TERCERO.- En cuanto a la cuota de multa señalar que el Juez de Instancia, ha establecido la cuantía económica del día multa en la suma de 8 euros, conforme al artículo 50.5 al desconocer la concreta situación económica del recurrente, y si bien es cierto que la cuota fijada está más cercana al mínimo allí establecido que al máximo, la cuestión estriba en determinar en qué cuantía se puede y debe establecer cuando se desconoce la situación económica del acusado, al no haberse tramitado pieza de responsabilidad civil, ignorándose cual es su patrimonio, así como el importe de sus ingresos, y cargas familiares, debiendo en este caso determinarse a la vista de las circunstancias económicas que resulten de las actuaciones, y en el presente supuesto no puede deducirse en modo alguno, se trate de persona indigente o carente de todo tipo de recursos, por lo que en tales circunstancias no puede calificarse de arbitraria, abusiva o desproporcionada una cuota diaria de seis euros, y ello no resulta admisible a no ser así se indica entre otras en las sentencia del Tribunal Supremo de 11 y 14 de julio de 2001 'que se pretenda vaciar de contenido el sistema de penas establecido en el Código Penal, convirtiendo la pena de multa en algo meramente simbólico, en el que el contenido efectivo de las penas impuestas por hechos tipificados en el Código Penal acabe resultando interior a las sanciones impuestas por infracciones administrativas, debiendo quedar reservado el reducido nivel mínimo de la pena de multa del Código Penal para casos extremos de indigencia o miseria, por lo que en casos ordinarios en que no concurren dichas circunstancias extremas resulta adecuada la imposición de una cuota prudencial situada en el tramo inferior, próxima al mínimo ( Sentencias del Tribunal Supremo de 7 de abril de 1999 , 24 de febrero de 2000 , 22 y 26 de octubre de 2001 , 15 de marzo de 2002 ), como sucede en el caso actual, por lo que procede desestimar el recurso pudiéndose además efectuar el pago de forma aplazada.
CUARTO.- Por todo lo dicho procede la desestimación del recurso de apelación interpuesto, declarando de oficio las costas procesales de esta segunda instancia.

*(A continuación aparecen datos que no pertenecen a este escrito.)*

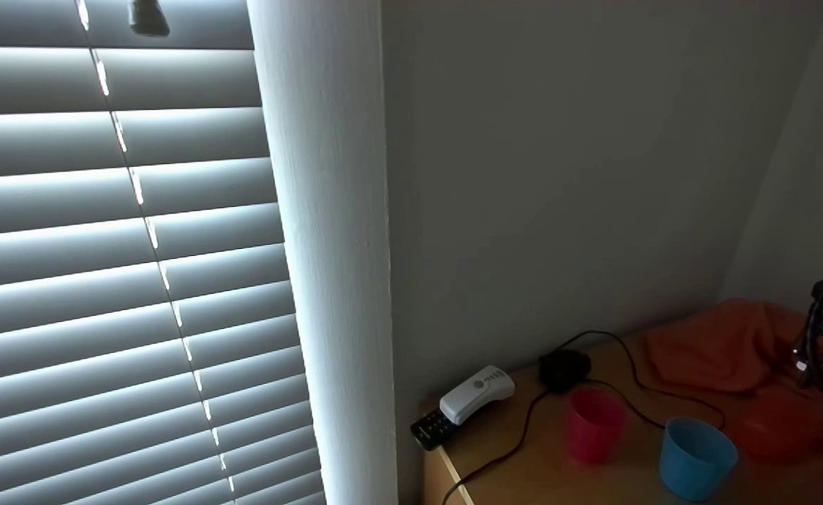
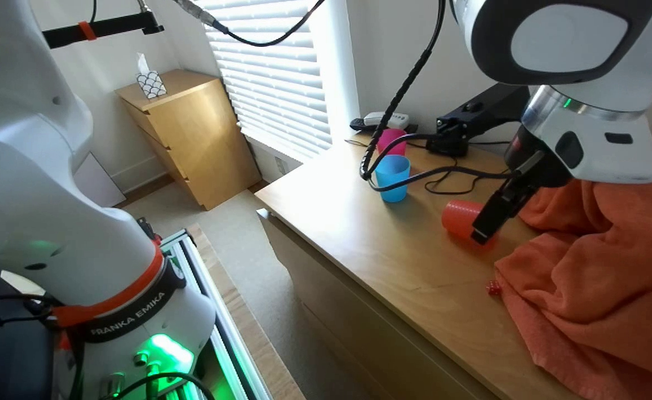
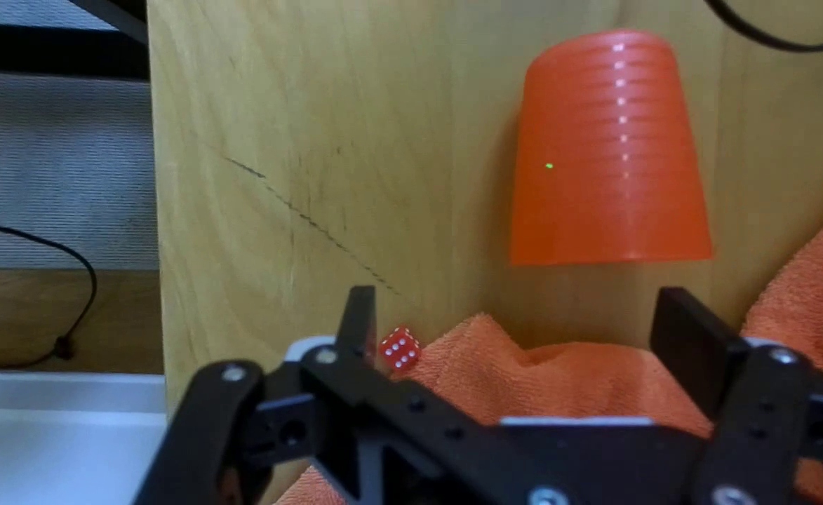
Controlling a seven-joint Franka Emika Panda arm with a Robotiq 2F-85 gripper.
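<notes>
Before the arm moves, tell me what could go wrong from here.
The orange cup lies on its side, so a nudge from the open end effector could roll it.
The die sits beside the towel; if the towel snags, it could sweep the die along or cover it.
In an exterior view, the cable passes in front of the blue cup and might tip it, though the gap is unclear.

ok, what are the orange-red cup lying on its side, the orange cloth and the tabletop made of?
Orange-red cup: likely plastic, semi-gloss; bright highlights line its ridged side.
Orange cloth: probably terry cotton or microfibre, matte; fuzzy nap, soft folds.
Tabletop: wood or wood-look laminate, satin; grain shows, but solid or veneer I can't tell.
</notes>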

VISTOSlos preceptos legales citados y demás de pertinente aplicación del Código Penal y la Ley de Enjuiciamiento Criminal,
Fallo
Desestimarel recurso de apelación interpuesto por la representación procesal de Benedicto contra la Sentencia nº 164/15 de fecha 7 de mayo de 2.015 dictada por el Juzgado de lo Penal Número Dos de Zaragoza en la causa de Procedimiento Abreviado 252/2014, y confirmarla misma en su integridad, declarando de oficio las costas procesales de esta segunda instancia.
Devuélvanse las actuaciones al Juzgado de su procedencia con certificación de esta resolución, para su ejecución y cumplimiento, debiendo acusar recibo.
Así por esta nuestra Sentencia, definitivamente juzgando, lo pronunciamos, mandamos y firmamos.